Work required | Each record should be written out exactly as given.

[Records from a data collection]
########

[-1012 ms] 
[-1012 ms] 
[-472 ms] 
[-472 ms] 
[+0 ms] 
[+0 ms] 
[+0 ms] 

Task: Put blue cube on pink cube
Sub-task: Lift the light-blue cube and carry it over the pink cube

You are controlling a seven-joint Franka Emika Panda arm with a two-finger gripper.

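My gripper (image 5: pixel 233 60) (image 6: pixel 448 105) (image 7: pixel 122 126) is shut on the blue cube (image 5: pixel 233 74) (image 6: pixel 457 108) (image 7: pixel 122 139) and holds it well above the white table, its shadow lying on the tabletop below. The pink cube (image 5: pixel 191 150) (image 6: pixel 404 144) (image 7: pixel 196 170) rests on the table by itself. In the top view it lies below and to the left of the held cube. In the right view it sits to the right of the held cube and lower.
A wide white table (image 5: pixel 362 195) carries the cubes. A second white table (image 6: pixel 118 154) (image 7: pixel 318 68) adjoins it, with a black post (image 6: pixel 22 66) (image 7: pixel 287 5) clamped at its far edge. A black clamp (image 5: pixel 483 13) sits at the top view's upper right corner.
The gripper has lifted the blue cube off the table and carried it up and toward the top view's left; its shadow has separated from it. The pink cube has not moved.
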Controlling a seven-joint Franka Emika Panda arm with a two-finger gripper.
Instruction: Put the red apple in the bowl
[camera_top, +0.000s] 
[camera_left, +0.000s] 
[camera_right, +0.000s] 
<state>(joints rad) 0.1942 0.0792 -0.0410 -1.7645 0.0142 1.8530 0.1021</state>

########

Result of the exercise |
[-1012 ms] 
[-1012 ms] 
[-472 ms] 
[-472 ms] 
[+0 ms] 
[+0 ms] 
[+0 ms] 

Task: Put blue cube on pink cube
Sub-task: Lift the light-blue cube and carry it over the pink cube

You are controlling a seven-joint Franka Emika Panda arm with a two-finger gripper.

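My gripper (image 5: pixel 233 60) (image 6: pixel 448 105) (image 7: pixel 122 126) is shut on the blue cube (image 5: pixel 233 74) (image 6: pixel 457 108) (image 7: pixel 122 139) and holds it well above the white table, its shadow lying on the tabletop below. The pink cube (image 5: pixel 191 150) (image 6: pixel 404 144) (image 7: pixel 196 170) rests on the table by itself. In the top view it lies below and to the left of the held cube. In the right view it sits to the right of the held cube and lower.
A wide white table (image 5: pixel 362 195) carries the cubes. A second white table (image 6: pixel 118 154) (image 7: pixel 318 68) adjoins it, with a black post (image 6: pixel 22 66) (image 7: pixel 287 5) clamped at its far edge. A black clamp (image 5: pixel 483 13) sits at the top view's upper right corner.
The gripper has lifted the blue cube off the table and carried it up and toward the top view's left; its shadow has separated from it. The pink cube has not moved.
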Controlling a seven-joint Franka Emika Panda arm with a two-finger gripper.
Instruction: Put the red apple in the bowl
[camera_top, +0.000s] 
[camera_left, +0.000s] 
[camera_right, +0.000s] 
<state>(joints rad) 0.1942 0.0792 -0.0410 -1.7645 0.0142 1.8530 0.1021</state>

The submitted response is complete.